Something made me stop writing my online blog, my public journal, several months ago.
I figured I was cured, and I didn’t need to blog anymore. Since I wasn’t that person any longer, I didn’t need the structure and support that blogging gave me. I was suddenly too cool to be seen writing a depression blog. I even began to see myself without depression, running my side business as a resume writer and career coach. And as work came to me, I once again embraced it.
Looking at my blog today, I cannot believe that I stopped after my 399th post.
One more post and I was at 400, a milestone of effort and commitment to my recovery. And yet I stopped. I did not write it. I was whole, I couldn’t possibly have depression anymore. Why fiddle with writing when I was certain I did not need to write about depression any longer?
I thought I was moving on to my future without depression.
Someone somewhere was laughing when I stopped writing. I am sure someone said, “just wait and see.” But I wasn’t hearing any of that. Heck, I was now a highly productive manager, a business owner, a caring husband, a father, and most recently, a grandfather. With all the good, and great in front of me, I was certain depression was in the rear-view mirror.
And to be honest, I have not crashed and burned.
But it hit me today that I still have depression. It may be small, meek, and unassuming right now, but we have a history together. And depression knows how to push my buttons. It knows how to tell me stories and give me ideas. Then it starts to get me feeling like the plan is my idea. And you know where it ends up.
I have a wellness recovery action plan on the wall of my home office.
I just opened it for the first time in months. It outlines what I look like when I am well, when I am a little off my game, and when I am circling the drain, heading for the abyss. More than that, it lists tools I chose that can correct depressions grip. There are lists of things I can do, names of people I can call.

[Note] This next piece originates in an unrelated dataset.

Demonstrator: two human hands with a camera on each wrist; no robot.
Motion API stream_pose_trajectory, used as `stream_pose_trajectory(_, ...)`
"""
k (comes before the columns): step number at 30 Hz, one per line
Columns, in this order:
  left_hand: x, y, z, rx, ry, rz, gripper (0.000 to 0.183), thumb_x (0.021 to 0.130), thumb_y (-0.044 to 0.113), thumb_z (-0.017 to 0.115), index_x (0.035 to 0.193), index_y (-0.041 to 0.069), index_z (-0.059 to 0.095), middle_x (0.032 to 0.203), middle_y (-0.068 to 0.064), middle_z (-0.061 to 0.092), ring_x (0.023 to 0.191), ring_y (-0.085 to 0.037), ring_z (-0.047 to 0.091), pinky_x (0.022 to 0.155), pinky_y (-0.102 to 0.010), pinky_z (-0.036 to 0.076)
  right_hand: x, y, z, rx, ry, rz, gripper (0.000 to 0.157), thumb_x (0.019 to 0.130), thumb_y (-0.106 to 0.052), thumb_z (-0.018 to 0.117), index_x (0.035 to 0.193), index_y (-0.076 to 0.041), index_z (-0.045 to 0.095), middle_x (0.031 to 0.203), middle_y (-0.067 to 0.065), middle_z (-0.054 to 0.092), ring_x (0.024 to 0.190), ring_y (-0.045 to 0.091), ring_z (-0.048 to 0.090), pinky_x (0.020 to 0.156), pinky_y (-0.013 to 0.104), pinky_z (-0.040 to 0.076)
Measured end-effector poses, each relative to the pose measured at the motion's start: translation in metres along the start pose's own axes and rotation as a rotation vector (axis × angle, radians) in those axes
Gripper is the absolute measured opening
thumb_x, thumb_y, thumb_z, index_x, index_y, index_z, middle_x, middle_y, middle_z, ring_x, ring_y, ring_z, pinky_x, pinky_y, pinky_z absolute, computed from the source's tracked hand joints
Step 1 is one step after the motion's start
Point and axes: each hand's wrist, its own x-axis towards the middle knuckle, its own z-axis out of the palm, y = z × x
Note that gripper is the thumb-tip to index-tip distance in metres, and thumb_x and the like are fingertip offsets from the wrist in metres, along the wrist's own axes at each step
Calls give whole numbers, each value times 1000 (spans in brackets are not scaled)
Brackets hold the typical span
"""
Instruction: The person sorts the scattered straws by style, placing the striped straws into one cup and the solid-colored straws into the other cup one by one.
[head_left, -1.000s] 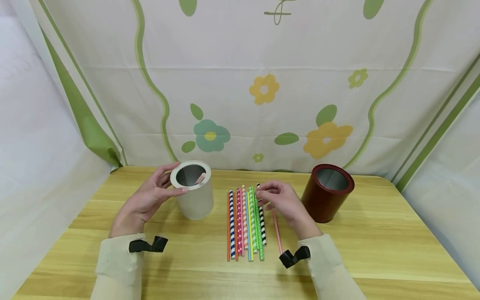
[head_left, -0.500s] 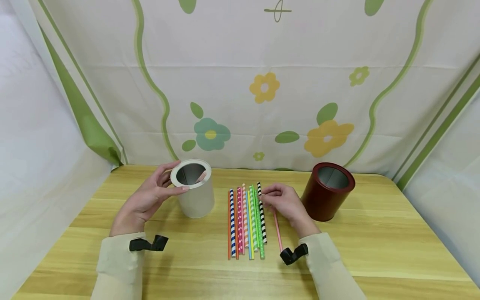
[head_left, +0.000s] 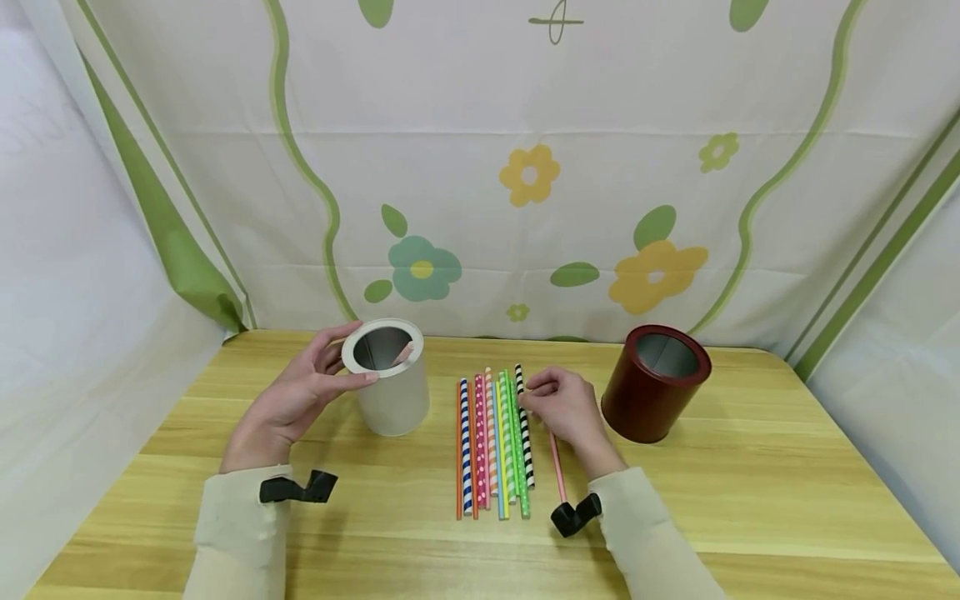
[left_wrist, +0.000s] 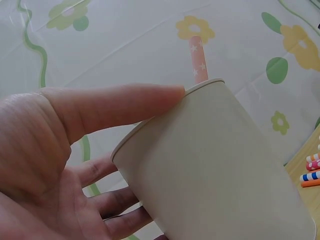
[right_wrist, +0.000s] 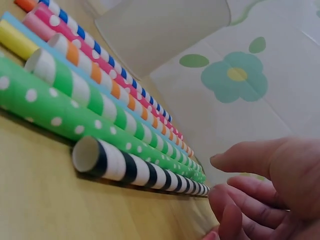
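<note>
My left hand [head_left: 300, 387] grips a white can [head_left: 393, 400] by its rim, thumb on the near side and fingers round the left side. A pink straw with white stars [left_wrist: 198, 60] stands inside the can and leans above the rim. My right hand [head_left: 562, 404] is at the far end of a black-and-white striped straw [head_left: 525, 442]. In the right wrist view its thumb and index finger stand apart by that end; whether they touch it I cannot tell. A thin pink straw [head_left: 557, 467] lies partly hidden beneath the right hand.
Several coloured straws lie side by side mid-table, among them a blue-striped straw [head_left: 467, 450], a yellow straw [head_left: 502, 467] and a green dotted straw [head_left: 521, 467]. A dark red can [head_left: 648, 400] stands right of my right hand. A flowered cloth [head_left: 465, 167] hangs behind the wooden table [head_left: 390, 533].
My right hand has shifted slightly right, from above the green straws to the far end of the black-and-white striped straw. The left hand and white can stay in place.
</note>
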Motion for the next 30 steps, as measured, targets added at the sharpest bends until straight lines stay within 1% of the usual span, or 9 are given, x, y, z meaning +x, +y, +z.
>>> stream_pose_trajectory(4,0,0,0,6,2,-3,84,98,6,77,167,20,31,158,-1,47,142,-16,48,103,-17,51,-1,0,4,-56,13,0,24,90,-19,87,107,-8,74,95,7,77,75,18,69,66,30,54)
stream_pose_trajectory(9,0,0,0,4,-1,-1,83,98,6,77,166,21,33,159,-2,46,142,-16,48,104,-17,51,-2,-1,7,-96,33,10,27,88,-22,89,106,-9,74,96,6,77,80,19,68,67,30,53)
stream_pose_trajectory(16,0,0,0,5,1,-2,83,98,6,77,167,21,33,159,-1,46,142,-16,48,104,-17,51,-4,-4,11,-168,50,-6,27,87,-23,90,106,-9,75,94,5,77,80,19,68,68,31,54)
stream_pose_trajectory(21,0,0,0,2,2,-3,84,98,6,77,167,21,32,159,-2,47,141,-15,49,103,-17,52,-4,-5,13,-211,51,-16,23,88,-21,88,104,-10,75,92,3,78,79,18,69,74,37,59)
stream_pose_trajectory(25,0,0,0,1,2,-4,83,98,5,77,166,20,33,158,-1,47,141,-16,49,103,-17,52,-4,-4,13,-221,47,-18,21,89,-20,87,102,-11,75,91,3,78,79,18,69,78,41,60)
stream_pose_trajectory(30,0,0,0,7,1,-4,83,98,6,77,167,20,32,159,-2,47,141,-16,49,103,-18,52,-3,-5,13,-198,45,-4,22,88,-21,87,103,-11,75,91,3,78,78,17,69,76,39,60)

Having a support network is new for me.
I still can feel like I am bothering people even when they call just to see how I am doing. They call me and I figure out ways not to keep them on the phone too long. It is easy to say “oh they must have more important things to do than spend time talking to me.” Seeing that as truth is one of depression’s tricks.
So here I am, writing again.
It seems I still need this. I still need to work out my long-term relationship with depression. Today, depression shot one across my bow. I remember that I have depression, depression does not have me. And I will have depression for the rest of my life. And if I am going to make the most of my life, I must do a better job of understanding my depression.
My wellness Recovery Action Plan is real.
The need for it, for me, is real. If I forget that I have depression, it is the same as sweeping it under the rug. And I am sure good at that. Plus it festers under the rug and comes out the next time even more robust and dangerous.
My depression benefited from my pause in writing.
It became stronger and more determined to find a new way to bring me into the abyss. And even knowing that this could happen, I stopped writing. It has been almost 90 days since my last post. 90 days of being aware of depression’s way of doing business.
Today I am back to writing my blog. I remember why I started it and why I am writing down my thoughts, as jumbled as they sometimes can be. I will once again be using my blog to work out my relationship with depression. When I started, I committed to writing the truth. This is still my plan.